The Closer We Get is the closing gala film at this year’s Open City documentary festival, screening on 22nd July at the new (though very old) Regents Street cinema. It’s from the filmmaker points a camera at her own family genre of documentary, as Karen Guthrie heads home to Scotland to care for her mother Ann who has just had a stroke.
To begin with the film plays out as you would expect, showing the difficult transitions for all the family in such a situation. Overnight Ann has been rendered helpless. Her mind is still active but she needs constant care. Karen forces herself to be busy, trying to hide her sadness at what is happening.
But the film is taken in unexpected directions by the behaviour – both current and historical – of Karen’s father Ian. Although the mother’s stroke has brought the family together again, it is Ian’s unusual life choices that give the film its drive.

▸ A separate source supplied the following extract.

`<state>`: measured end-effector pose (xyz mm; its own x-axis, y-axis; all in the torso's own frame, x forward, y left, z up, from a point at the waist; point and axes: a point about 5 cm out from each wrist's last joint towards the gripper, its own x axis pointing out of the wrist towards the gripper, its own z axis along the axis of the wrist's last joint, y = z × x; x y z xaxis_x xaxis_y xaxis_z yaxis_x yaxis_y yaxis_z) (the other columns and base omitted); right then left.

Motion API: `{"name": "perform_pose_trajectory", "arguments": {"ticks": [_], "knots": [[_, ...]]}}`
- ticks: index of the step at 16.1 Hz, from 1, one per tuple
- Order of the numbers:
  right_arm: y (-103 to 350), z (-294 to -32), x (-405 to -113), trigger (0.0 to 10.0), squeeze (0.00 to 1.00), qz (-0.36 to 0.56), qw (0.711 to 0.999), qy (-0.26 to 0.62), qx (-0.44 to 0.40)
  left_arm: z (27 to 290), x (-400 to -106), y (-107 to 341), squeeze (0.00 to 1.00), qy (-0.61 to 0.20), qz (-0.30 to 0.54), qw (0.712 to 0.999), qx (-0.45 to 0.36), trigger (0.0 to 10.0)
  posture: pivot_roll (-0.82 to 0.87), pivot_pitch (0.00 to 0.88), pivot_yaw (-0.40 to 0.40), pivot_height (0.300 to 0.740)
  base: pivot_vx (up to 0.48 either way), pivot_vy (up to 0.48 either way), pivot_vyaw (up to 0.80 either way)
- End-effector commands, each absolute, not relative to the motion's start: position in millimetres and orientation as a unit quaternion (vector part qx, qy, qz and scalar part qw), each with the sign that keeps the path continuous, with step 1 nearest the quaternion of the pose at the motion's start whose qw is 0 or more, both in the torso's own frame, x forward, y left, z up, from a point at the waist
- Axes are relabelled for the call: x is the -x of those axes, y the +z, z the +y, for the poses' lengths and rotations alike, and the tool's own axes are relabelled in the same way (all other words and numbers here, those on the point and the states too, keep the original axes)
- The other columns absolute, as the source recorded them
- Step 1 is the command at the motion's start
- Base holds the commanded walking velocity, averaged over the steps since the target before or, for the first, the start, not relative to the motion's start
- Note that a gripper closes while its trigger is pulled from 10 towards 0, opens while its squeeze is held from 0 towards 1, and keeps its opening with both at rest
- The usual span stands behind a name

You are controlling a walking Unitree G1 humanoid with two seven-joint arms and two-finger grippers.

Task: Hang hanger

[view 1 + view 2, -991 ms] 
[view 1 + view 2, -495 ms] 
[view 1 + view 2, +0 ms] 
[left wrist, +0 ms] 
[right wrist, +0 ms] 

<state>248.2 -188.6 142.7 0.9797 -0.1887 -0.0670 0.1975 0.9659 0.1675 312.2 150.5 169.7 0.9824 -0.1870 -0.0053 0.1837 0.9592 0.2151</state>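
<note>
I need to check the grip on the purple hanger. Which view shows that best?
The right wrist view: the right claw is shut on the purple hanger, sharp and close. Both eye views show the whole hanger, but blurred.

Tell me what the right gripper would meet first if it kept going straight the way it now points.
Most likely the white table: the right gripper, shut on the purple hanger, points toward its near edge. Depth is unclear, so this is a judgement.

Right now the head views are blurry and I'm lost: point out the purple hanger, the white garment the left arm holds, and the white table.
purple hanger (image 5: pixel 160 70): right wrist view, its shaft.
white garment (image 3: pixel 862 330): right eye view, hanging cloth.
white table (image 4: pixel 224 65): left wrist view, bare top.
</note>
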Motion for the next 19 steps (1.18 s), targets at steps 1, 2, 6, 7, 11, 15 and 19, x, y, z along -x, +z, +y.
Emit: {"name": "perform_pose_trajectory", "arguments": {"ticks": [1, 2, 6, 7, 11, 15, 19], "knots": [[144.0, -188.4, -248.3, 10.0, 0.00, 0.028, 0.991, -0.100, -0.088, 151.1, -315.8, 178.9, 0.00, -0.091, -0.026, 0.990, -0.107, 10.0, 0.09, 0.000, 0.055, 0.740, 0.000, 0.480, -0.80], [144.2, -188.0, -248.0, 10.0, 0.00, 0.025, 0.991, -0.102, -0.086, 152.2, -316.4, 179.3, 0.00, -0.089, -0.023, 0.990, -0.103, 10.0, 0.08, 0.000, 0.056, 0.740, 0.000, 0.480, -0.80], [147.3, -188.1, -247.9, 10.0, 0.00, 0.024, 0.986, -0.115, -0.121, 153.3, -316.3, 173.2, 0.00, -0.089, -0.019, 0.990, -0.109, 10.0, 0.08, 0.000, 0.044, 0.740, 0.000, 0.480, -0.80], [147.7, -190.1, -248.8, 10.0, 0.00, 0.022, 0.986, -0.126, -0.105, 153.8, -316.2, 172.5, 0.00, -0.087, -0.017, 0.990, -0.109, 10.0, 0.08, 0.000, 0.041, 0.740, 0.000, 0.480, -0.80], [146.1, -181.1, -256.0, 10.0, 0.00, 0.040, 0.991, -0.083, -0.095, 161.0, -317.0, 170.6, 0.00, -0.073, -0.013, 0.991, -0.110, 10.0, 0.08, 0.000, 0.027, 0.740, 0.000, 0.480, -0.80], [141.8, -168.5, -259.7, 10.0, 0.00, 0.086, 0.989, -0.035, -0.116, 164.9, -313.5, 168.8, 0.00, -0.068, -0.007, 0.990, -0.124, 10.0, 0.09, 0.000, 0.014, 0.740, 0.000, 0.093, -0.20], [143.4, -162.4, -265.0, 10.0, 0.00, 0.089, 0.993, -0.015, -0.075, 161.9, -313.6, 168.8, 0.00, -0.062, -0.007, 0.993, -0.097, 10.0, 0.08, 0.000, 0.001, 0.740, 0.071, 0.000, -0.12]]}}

Ann’s good-humoured decline is jigsawed between revelations about the family history and a final reel of the you couldn’t make it up variety.
Ian left Ann when Karen and her brother and sister were much younger. He headed to Africa, returning only once a year. They have since divorced but Ian and Ann have always been close. Now that Ann is ill, Ian has returned to the house and is helping out with the care. For the first time in years the family become closer and Karen starts to let her father back into her life.

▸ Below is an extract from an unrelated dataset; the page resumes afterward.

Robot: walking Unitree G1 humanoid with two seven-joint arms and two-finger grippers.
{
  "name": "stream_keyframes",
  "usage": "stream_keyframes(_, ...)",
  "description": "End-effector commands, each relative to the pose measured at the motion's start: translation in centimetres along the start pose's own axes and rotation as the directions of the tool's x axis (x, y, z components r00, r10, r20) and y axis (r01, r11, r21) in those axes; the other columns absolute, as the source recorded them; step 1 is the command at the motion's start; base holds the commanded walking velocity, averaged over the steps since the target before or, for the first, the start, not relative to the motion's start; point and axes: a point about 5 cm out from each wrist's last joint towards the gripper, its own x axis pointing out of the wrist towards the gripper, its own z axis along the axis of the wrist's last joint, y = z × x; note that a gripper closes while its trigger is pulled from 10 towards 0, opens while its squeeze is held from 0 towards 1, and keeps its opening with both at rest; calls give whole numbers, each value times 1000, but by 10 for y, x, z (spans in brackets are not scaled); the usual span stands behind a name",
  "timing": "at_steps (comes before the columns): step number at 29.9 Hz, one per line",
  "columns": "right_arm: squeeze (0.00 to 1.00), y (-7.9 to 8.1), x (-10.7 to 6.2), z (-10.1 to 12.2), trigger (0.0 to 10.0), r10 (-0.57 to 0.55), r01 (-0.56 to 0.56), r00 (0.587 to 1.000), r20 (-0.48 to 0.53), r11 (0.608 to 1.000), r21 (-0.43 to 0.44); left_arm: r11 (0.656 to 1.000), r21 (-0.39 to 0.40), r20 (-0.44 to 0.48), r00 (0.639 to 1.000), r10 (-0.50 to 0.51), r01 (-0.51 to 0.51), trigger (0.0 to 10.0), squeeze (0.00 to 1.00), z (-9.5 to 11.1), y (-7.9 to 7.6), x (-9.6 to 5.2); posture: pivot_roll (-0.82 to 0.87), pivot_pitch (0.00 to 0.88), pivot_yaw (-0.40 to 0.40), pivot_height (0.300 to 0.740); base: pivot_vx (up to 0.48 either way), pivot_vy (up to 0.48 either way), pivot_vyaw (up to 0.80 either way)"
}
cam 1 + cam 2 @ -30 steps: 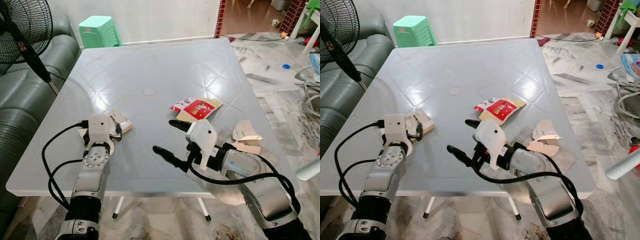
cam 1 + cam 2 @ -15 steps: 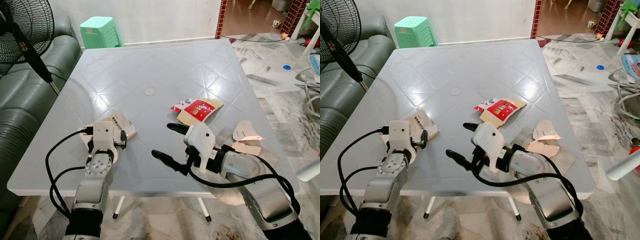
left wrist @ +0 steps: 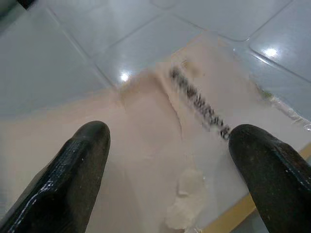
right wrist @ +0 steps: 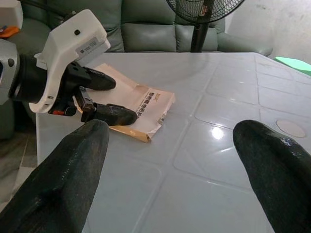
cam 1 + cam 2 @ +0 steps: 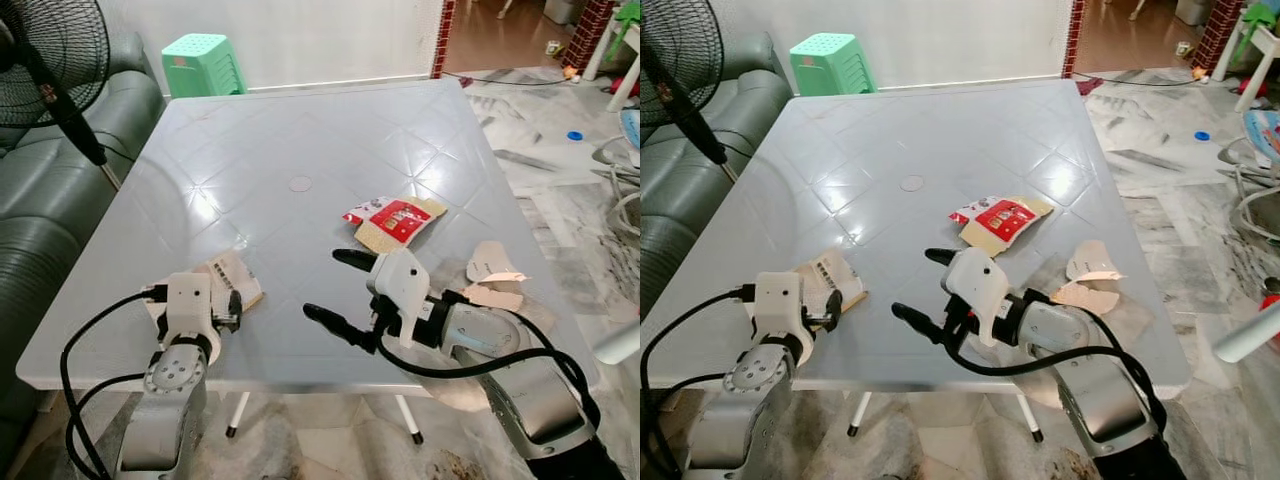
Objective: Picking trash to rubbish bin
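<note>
A beige paper packet (image 5: 233, 279) with printed text lies near the front left edge of the grey table (image 5: 300, 120). My left gripper (image 5: 231, 304) is open, its two black fingers straddling the packet and resting on it; the right wrist view shows this gripper (image 4: 112, 98) over the packet (image 4: 146, 102). My right gripper (image 5: 325, 283) is open with nothing between its fingers, low over the table in front of a red and tan snack wrapper (image 5: 395, 218). Torn pale paper scraps (image 5: 490, 275) lie beside the right forearm.
A green plastic stool (image 5: 200, 60) stands behind the table. A black standing fan (image 5: 45, 60) and a dark sofa (image 5: 40, 200) are on the left. Marble floor with cables and clutter (image 5: 600, 170) lies to the right.
My left gripper has drawn back toward the table's front edge, and the beige packet has slid with it. The right gripper has hardly moved.
</note>
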Motion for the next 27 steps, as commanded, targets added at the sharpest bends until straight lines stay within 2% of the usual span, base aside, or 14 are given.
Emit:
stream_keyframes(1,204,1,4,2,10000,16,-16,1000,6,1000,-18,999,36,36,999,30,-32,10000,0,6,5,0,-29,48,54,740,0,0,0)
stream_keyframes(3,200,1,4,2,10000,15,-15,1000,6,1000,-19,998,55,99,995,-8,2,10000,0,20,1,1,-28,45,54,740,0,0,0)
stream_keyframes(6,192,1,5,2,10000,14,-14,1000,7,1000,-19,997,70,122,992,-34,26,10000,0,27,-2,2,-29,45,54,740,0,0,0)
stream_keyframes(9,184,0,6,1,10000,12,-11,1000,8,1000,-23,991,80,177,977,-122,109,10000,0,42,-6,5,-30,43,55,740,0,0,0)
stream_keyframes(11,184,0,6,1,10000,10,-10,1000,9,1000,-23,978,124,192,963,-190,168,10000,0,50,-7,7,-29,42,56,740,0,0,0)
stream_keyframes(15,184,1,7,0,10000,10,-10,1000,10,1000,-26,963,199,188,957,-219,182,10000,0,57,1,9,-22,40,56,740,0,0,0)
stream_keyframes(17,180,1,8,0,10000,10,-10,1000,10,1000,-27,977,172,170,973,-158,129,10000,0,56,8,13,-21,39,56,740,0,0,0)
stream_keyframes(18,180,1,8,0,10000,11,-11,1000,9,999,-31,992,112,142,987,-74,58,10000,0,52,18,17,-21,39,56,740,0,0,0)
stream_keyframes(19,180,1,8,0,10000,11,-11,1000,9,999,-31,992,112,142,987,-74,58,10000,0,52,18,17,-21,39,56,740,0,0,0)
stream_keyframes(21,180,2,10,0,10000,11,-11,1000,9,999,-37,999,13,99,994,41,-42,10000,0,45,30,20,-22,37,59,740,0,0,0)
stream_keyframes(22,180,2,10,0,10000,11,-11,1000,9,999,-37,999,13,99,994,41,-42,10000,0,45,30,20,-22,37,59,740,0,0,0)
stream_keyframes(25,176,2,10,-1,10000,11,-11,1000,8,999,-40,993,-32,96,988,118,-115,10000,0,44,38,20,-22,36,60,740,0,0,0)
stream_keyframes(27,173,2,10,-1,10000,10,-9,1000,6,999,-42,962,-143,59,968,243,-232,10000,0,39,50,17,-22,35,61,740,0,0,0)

There is a sense when watching that we are privy to family secrets that do not need to be told, a feeling that Karen is using the filmmaking process as a way of discovering more about her father. At one point she says she has put her life on hold to go and help. This is true, and yet she is clearly making a film and getting professional benefit from events.
The difficulty of changing our behaviour patterns is clear, as are the long-lasting effects on children of their parents’ behaviour. The film demonstrates the ways that humans manage to cope with the complications life throws up and ponders the characteristics we (unwillingly) inherit from our parents.
The repetitive background music becomes annoying, but the film is a sad tale humorously told.